Task statement: Everything from the first line below through the line with "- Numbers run" is to be transcribed exactly, and nothing past it.

Extracted data:
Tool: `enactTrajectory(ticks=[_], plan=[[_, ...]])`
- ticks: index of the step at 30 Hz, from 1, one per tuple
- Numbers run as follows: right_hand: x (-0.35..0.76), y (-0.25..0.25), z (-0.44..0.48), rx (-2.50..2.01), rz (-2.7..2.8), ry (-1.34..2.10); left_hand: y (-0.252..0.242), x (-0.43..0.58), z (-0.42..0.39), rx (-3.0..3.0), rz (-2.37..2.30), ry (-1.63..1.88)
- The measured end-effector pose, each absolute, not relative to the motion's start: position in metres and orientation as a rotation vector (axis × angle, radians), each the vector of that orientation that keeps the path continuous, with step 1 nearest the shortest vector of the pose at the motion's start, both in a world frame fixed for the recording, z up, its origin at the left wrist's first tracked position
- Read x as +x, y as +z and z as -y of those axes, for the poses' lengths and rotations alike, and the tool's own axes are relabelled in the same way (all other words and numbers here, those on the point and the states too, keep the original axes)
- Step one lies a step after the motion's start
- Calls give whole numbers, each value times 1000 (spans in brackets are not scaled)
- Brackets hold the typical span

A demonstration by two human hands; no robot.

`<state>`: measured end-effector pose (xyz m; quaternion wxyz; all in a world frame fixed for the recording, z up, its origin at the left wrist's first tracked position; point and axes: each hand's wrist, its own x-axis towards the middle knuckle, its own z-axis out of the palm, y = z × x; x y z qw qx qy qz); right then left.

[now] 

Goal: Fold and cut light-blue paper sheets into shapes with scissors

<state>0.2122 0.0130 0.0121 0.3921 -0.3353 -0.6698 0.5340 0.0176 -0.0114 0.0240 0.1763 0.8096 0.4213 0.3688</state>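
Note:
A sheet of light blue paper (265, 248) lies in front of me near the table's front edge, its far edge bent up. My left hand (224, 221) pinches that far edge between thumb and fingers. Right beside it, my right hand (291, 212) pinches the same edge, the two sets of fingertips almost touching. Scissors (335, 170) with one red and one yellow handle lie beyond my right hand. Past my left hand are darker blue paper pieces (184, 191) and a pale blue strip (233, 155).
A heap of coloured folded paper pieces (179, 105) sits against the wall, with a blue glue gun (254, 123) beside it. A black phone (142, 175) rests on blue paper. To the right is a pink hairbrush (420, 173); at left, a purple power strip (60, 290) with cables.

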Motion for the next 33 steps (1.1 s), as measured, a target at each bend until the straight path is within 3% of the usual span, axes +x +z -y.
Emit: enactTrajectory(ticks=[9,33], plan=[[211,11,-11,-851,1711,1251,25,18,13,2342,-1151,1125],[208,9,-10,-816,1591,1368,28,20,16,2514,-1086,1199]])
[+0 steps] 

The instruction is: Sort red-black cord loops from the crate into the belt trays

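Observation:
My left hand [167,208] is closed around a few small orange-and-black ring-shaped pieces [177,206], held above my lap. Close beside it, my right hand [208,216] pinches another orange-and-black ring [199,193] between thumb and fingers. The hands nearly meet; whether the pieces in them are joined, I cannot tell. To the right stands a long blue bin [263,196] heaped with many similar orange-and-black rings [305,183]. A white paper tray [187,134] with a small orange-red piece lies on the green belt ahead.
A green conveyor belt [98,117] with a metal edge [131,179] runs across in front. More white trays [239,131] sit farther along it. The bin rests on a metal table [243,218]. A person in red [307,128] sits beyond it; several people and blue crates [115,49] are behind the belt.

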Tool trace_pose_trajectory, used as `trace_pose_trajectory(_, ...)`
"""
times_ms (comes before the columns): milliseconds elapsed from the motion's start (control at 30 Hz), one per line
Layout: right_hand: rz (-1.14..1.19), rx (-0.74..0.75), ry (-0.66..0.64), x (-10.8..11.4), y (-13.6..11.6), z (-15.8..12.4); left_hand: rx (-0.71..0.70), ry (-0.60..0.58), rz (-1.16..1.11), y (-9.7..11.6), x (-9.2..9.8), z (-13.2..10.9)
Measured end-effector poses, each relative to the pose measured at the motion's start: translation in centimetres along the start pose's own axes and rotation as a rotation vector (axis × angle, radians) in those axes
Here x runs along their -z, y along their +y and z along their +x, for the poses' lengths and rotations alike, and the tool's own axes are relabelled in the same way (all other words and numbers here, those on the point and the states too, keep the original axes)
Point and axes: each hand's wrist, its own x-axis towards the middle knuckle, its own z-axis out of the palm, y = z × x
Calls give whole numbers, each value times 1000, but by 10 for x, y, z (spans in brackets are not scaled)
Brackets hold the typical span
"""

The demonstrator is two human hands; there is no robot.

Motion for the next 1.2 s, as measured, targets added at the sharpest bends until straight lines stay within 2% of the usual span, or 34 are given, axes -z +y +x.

Solution to the problem:
Tool: `enactTrajectory(ticks=[_], plan=[[_, ...]])`
- ticks: index of the step at 30 Hz, from 1, one per tuple
- Numbers run as follows: right_hand: x (-0.35..0.76), y (-0.25..0.25), z (-0.44..0.48), rx (-2.50..2.01), rz (-2.7..2.8), ry (-1.34..2.10); left_hand: y (-0.252..0.242), x (-0.43..0.58), z (-0.42..0.39), rx (-3.0..3.0), rz (-2.37..2.30), ry (-1.63..1.88)

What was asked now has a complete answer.